Comparatively few publications discuss the equipment side of such processes, especially the making available of improved rotating cylinder designs. A satisfactory sealing of the rotating parts of a rotating cylinder from the stationary parts that receive the product feed or product discharge pipes is still a technical problem the solution of which causes considerable difficulties because of the prevailing mechanical and thermal stresses.
Therefore, according to DE 33 46 338 Al there has been proposed a sealing arrangement with a slide ring sealing system and a sealing disk placed on a rotating part of a rotating cylinder as well as sealing, adjacent thrust rings.
Significant drawbacks of the standard-built rotating cylinder designs known in the prior art are the heat losses in the area of the bearing races built directly into the rotating cylinder, the problems that have occurred in sealing between the stationary rotating cylinder heads and the rotating cylinder, and the problems associated with the thermal expansion of the rotating cylinder.
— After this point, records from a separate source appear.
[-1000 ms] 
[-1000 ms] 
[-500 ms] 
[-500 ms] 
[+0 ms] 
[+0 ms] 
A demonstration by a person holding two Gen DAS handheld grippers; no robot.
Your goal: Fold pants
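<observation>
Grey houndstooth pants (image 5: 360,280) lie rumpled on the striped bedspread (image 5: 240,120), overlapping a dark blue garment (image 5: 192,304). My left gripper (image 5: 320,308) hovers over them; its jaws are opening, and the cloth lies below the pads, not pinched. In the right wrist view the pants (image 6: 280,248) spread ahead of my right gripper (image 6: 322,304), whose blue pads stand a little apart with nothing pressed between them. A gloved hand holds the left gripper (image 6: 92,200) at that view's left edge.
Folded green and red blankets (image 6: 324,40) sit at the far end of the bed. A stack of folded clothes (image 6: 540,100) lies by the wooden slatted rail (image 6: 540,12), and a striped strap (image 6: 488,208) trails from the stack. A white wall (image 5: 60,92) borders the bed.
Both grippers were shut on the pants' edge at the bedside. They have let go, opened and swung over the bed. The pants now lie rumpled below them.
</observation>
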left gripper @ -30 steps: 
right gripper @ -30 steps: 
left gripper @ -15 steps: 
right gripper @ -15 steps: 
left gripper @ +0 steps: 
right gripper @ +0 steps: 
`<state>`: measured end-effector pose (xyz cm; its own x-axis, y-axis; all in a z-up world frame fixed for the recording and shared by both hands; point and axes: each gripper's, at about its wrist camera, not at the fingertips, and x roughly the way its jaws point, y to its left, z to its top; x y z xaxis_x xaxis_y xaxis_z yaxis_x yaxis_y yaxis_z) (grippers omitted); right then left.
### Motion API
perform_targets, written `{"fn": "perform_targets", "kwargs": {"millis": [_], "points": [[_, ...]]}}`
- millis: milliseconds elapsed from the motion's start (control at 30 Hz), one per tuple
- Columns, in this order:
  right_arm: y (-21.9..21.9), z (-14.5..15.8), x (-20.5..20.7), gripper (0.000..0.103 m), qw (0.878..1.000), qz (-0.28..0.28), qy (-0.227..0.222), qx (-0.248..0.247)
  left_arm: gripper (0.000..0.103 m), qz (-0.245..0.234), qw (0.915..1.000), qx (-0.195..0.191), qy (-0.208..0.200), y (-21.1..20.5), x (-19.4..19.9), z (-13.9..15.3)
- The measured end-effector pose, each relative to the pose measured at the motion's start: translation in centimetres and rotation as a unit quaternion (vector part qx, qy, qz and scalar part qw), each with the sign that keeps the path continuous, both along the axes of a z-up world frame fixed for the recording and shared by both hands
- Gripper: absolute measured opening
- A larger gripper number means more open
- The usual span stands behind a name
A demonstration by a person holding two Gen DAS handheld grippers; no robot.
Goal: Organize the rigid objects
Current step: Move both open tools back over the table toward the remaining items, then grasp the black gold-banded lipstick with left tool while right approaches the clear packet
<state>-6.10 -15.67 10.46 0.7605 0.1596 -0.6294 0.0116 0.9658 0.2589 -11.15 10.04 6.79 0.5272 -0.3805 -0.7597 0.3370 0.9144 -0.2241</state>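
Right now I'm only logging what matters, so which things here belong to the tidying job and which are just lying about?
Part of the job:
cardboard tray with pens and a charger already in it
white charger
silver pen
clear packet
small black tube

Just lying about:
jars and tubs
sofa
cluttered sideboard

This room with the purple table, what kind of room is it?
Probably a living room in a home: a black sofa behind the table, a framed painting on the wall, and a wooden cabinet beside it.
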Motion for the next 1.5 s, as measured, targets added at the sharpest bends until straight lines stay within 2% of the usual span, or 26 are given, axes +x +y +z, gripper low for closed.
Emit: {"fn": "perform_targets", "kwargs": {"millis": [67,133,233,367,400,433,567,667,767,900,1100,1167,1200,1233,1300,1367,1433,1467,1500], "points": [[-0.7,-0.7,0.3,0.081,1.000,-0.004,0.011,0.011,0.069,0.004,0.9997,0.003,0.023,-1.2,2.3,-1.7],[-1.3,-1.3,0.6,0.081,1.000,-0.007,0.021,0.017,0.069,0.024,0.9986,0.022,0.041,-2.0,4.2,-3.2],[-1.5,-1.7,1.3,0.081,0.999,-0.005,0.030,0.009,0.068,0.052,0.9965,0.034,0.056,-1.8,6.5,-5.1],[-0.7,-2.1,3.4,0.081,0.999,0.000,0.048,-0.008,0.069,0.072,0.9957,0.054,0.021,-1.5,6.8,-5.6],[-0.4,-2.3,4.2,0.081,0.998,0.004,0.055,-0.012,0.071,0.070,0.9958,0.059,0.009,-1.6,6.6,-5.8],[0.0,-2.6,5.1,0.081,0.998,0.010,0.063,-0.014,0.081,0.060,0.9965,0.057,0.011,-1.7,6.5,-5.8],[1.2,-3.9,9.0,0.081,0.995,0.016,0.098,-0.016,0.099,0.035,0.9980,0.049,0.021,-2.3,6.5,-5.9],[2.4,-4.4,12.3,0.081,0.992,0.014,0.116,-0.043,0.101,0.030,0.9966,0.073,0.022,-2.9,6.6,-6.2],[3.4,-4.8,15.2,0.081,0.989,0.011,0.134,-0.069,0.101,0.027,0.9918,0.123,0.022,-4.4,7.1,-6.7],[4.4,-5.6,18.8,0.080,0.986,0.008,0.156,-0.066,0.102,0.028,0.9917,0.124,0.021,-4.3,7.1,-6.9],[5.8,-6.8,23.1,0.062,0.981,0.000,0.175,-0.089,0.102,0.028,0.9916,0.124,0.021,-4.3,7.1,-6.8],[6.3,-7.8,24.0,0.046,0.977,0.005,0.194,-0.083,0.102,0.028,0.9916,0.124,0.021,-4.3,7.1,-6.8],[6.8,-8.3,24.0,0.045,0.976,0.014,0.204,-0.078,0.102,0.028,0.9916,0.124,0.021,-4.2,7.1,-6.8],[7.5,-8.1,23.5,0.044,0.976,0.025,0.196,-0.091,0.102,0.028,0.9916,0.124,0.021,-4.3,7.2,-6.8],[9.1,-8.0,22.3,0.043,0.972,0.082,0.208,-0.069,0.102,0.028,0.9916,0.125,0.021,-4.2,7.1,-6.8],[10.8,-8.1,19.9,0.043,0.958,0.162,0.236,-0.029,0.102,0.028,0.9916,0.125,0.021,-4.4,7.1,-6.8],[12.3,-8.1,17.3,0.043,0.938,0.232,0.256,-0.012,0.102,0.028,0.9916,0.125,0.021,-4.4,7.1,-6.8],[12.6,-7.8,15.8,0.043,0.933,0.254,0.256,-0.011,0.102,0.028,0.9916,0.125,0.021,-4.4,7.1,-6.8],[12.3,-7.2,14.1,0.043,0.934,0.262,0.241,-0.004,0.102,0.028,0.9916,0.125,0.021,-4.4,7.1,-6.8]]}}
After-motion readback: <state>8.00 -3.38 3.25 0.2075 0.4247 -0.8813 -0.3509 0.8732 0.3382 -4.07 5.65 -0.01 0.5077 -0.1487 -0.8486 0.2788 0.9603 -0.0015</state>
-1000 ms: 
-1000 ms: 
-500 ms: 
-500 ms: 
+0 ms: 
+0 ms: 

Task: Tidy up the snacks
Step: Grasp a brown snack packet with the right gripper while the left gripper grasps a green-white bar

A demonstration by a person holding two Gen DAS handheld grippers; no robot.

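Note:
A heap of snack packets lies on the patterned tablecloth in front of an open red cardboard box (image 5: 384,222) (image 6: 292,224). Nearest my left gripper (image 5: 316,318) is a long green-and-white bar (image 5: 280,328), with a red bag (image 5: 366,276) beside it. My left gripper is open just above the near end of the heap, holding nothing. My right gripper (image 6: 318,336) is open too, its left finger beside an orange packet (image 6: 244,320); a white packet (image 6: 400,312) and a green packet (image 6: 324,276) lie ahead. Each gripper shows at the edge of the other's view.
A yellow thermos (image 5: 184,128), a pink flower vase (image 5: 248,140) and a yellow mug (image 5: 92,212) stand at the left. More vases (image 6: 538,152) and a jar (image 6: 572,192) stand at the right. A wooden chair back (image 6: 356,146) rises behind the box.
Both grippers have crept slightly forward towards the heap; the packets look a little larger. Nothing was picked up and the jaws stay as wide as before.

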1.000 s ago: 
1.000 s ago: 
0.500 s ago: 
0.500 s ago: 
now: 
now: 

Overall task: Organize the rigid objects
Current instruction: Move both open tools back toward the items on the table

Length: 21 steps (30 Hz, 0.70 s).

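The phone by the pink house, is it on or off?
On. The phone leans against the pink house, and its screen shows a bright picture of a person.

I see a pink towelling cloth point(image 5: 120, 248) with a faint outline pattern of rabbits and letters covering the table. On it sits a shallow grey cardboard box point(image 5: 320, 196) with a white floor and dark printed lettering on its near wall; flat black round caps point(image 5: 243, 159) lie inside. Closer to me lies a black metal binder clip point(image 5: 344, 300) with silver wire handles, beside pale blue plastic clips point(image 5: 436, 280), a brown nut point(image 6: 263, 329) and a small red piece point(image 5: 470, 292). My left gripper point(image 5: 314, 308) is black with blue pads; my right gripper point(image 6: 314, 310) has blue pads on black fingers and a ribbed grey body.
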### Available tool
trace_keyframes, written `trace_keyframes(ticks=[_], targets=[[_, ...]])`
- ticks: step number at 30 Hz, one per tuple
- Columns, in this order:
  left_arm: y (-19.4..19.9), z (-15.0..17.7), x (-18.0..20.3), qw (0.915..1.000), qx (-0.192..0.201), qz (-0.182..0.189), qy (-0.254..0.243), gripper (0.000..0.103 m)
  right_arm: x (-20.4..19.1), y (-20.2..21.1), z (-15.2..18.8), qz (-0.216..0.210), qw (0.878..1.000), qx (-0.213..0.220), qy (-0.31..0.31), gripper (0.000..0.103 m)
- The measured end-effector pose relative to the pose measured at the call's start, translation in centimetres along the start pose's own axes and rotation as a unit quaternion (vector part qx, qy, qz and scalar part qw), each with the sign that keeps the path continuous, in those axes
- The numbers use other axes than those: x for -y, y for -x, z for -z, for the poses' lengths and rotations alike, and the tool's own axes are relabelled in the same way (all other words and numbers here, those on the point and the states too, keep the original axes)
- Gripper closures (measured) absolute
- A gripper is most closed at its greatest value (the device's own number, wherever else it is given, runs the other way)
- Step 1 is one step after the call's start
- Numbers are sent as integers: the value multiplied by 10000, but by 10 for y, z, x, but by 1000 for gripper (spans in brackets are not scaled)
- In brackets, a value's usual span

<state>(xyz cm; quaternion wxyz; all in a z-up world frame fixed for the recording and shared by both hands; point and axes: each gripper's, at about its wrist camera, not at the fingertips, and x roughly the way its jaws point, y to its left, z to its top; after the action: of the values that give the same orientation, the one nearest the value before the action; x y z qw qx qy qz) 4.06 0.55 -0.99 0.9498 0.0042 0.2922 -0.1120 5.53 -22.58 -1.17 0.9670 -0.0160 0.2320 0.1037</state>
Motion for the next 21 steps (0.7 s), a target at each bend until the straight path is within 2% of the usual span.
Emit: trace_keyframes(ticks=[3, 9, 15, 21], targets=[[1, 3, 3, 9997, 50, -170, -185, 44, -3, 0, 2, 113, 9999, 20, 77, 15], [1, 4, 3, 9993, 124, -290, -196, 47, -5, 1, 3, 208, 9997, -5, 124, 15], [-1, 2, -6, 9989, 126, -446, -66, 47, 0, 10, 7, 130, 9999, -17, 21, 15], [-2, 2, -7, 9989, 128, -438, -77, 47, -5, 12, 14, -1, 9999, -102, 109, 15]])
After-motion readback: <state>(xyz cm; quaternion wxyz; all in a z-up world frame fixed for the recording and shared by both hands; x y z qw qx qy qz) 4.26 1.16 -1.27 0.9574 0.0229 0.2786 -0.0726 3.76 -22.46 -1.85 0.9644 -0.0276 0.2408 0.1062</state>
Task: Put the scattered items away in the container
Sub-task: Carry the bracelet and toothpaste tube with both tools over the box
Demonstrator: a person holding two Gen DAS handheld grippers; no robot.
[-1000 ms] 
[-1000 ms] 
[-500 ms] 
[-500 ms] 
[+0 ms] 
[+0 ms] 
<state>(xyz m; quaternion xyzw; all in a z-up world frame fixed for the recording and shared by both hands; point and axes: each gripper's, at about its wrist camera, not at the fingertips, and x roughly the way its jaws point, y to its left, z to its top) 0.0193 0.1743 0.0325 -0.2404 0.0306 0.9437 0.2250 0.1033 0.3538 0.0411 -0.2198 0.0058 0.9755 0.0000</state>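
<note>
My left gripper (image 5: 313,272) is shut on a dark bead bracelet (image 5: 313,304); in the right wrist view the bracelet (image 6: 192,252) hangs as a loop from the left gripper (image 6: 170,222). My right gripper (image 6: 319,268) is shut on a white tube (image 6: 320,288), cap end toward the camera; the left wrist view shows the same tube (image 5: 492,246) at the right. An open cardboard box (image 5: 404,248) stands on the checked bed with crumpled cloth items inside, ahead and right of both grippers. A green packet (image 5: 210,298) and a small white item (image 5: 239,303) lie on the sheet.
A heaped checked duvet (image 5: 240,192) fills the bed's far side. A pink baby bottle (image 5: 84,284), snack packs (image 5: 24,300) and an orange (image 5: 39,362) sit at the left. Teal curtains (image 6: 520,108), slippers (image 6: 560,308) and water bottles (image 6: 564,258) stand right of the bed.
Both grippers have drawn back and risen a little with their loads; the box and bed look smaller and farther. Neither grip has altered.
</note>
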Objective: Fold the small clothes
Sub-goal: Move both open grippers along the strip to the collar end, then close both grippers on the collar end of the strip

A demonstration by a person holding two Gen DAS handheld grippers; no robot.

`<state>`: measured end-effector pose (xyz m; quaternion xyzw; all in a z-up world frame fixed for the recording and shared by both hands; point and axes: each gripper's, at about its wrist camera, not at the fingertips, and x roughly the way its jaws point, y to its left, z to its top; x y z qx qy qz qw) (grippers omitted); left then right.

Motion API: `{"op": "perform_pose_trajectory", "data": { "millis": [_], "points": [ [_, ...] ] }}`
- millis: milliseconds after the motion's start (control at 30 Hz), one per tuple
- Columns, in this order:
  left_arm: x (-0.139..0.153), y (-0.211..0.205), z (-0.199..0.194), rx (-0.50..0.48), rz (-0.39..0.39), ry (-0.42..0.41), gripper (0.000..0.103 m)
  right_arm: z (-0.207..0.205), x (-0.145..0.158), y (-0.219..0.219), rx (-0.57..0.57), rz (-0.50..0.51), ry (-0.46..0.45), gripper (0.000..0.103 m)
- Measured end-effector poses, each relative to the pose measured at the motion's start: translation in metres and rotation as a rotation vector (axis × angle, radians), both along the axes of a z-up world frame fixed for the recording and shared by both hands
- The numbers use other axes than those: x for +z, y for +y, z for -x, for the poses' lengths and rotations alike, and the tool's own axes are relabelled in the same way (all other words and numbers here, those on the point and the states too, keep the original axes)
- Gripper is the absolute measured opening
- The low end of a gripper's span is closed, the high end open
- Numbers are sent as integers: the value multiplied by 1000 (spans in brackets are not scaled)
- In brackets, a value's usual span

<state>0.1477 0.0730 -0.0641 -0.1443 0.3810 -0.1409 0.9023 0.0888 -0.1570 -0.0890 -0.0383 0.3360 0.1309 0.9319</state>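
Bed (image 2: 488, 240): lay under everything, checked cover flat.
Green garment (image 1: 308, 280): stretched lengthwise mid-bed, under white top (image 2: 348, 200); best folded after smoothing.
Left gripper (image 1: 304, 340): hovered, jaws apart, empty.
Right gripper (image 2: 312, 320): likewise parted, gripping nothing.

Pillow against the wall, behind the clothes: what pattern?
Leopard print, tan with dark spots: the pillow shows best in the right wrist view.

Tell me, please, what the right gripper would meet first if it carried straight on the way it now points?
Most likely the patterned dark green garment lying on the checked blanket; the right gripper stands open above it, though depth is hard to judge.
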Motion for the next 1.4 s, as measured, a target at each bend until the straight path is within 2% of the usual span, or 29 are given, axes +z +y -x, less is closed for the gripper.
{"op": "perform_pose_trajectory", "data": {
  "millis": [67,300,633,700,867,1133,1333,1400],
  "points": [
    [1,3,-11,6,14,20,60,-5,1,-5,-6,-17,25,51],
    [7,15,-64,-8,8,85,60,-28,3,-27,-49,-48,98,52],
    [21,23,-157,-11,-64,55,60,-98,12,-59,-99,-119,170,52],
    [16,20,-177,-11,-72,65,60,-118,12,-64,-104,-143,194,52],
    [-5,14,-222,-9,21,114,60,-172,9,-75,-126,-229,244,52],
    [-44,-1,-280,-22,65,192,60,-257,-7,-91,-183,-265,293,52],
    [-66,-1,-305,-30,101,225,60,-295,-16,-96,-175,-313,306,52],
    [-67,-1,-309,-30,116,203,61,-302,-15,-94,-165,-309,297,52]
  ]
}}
The heat losses associated with the bearing races and also with the drive of the rotating cylinder, which is often performed as a chain drive by gearwheels, also lead to a decrease in the liquid product yield because of premature condensation with subsequent cracking and polymerization reactions. The known rotating cylinder designs are usually designed with a soft, axial expansion compensator for the rotating cylinder head. The sealing function of the sealing part (for example, rotating with pressure rollers pressed on the stationary sealing part and containing two sealing packings) is considerably impaired by rotating cylinder eccentricities.